• _Task brief_: Copy every line of the data below exactly as given, except for the pictures.

• _Given material_:

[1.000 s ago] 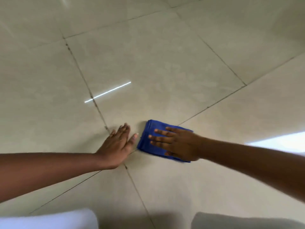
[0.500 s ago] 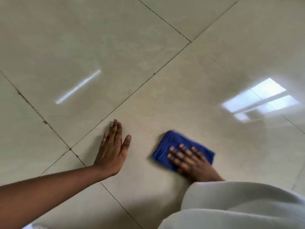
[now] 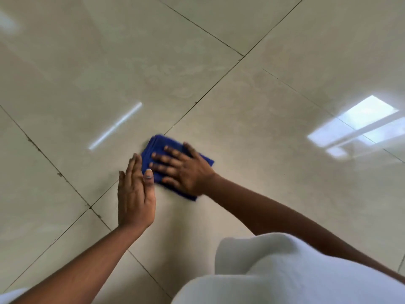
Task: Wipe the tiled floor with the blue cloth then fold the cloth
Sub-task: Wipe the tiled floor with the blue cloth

• _Answer space_:
[1.000 s ago] 
[0.500 s ago] 
[now] 
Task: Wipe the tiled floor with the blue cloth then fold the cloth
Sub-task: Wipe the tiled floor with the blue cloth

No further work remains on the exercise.